What is being asked: Take every line from the listing below that includes "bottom" and copy it.

===== Provided material

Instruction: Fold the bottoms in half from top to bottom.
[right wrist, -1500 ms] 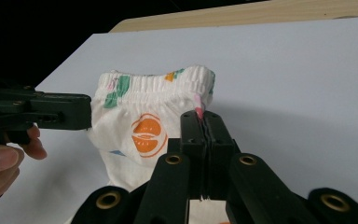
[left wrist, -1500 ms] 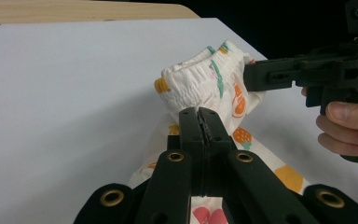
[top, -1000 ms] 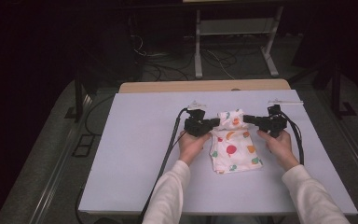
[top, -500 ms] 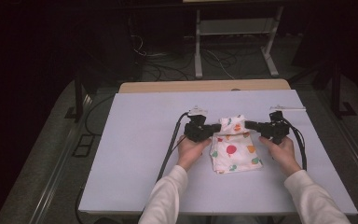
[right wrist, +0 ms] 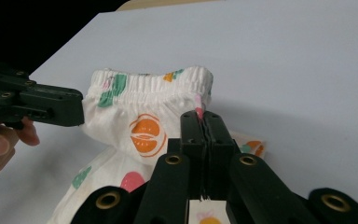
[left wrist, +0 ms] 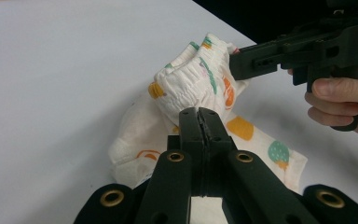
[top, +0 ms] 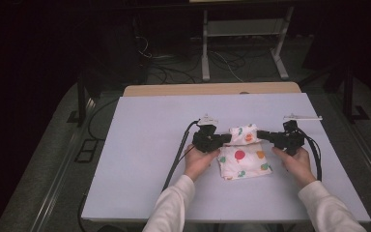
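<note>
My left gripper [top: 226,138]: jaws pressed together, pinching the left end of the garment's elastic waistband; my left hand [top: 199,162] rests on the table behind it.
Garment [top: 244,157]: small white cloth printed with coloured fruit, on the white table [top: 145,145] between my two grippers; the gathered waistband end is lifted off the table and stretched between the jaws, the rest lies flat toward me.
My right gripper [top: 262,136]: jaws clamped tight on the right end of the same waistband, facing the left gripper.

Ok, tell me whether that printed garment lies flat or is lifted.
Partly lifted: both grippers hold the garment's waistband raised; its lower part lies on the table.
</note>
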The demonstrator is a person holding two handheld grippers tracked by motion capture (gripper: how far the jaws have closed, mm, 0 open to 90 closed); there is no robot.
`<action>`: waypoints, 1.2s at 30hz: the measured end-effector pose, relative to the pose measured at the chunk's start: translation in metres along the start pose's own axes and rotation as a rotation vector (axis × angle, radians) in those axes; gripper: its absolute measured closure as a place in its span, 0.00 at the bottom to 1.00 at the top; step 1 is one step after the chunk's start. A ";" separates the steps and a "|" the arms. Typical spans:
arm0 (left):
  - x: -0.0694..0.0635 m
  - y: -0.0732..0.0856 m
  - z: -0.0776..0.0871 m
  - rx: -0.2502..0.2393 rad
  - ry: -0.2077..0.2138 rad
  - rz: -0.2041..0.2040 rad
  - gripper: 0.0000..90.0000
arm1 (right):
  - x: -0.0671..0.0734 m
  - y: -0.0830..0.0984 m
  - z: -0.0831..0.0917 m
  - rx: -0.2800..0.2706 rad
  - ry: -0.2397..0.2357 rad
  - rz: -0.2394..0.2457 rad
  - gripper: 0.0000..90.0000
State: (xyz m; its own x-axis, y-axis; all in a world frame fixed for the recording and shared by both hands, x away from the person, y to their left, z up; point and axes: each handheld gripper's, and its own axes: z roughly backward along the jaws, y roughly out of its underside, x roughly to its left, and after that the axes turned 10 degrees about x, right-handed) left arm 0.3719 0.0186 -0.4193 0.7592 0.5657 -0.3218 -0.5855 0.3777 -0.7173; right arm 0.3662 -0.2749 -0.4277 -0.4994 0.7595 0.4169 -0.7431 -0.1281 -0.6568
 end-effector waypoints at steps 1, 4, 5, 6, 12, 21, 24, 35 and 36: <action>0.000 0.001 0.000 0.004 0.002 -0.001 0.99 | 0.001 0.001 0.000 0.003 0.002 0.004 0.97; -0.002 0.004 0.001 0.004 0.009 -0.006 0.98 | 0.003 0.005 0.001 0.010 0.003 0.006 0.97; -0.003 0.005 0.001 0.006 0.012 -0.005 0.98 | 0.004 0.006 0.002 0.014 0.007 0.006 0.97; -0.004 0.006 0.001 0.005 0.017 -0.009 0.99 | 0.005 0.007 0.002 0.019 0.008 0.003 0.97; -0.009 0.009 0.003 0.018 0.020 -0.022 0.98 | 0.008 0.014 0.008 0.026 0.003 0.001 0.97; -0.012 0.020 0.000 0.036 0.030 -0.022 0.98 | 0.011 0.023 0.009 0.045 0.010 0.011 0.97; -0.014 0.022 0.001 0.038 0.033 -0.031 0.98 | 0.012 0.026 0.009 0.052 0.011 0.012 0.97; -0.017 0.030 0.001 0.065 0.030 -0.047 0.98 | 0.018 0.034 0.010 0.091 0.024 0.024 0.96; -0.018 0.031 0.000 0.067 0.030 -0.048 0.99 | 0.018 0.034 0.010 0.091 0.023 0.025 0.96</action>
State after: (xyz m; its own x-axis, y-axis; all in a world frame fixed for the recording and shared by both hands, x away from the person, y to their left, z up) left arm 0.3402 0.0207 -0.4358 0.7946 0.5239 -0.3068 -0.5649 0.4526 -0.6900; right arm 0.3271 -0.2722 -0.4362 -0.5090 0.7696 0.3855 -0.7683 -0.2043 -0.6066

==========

Final answer:
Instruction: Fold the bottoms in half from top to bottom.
`<action>`: waypoints, 1.2s at 30hz: the measured end-effector pose, relative to the pose measured at the chunk's start: translation in metres along the start pose's own axes and rotation as a rotation vector (axis × angle, radians) in those axes; gripper: its absolute measured closure as a place in its span, 0.00 at the bottom to 1.00 at the top; step 1 is one step after the chunk's start. A ";" separates the steps and a "|" the arms. Typical spans:

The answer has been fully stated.